America tried overwhelming military force and arial bombings on WWII levels to no avail. It then, knowing its own public opinion was going cold on the project, redefined its strategy and trained and equipped the South Vietnamese army to take over after US forces withdrew. This it did and proclaimed victory for its intervention. The North launched its final offensive. The southern army capitulated and the government fled. The Northern victory was total. Total US casualties for this failed war were over 210,000 of whom nearly 60,000 died.

The defeat was, according to the US, supposed to trigger a communist overrun of all South East Asia. It did not happen. Instead the region became the cradle of the new emerging economies which now hold most of the cash the West has frittered on its borrowing binge, and without whose willingness to purchase US  and our own Government debt, we are all bust. 

The whole ‘protecting our homeland’ concept of these wars both in Iraq and Afghanistan, not only makes utterly flawed strategic assumptions and wrong claims to beef up public support, but forgets also every lesson of Vietnam. The truth is that the current frontier where terrorist threats to our citizens germinate is the cauldron of injustice in Palestine where Israel and her subjugated neighbours, the Palestinians, fight with every fair means and foul and have done for the last sixty years.

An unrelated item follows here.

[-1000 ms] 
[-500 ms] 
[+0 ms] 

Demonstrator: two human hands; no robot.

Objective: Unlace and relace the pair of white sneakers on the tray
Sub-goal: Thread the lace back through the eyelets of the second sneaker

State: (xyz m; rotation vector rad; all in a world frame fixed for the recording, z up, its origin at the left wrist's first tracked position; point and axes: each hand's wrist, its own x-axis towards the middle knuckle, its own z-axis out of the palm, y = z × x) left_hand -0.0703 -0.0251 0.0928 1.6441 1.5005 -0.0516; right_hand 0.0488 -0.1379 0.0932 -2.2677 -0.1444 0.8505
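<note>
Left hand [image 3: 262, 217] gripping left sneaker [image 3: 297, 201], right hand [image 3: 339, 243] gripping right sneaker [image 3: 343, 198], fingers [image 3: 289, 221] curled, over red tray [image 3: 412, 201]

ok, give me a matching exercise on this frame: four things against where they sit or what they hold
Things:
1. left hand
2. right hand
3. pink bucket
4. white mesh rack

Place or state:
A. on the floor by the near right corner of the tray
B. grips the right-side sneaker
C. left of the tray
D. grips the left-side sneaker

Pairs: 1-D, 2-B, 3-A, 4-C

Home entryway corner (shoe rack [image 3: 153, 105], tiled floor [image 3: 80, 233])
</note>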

Afghanistan and Iraq are messes entirely of our own making which have no other function than to make matters worse.

Thursday, November 5th, 2009

Defining Justice

Sara Payne has, following the horrific murder of her little girl, been a courageous and energetic campaigner for victim support. He work has brought real improvements.

In defining justice itself we need always to remember that victims cannot be part of that process or the critical line between justice and vengeance starts to move. Mrs Pain is right to ask for more support for victims and a more inclusive explanation of the basis of any punishment given out by the courts.

Victims should understand the nature of any punishment but they must not play a part in defining it.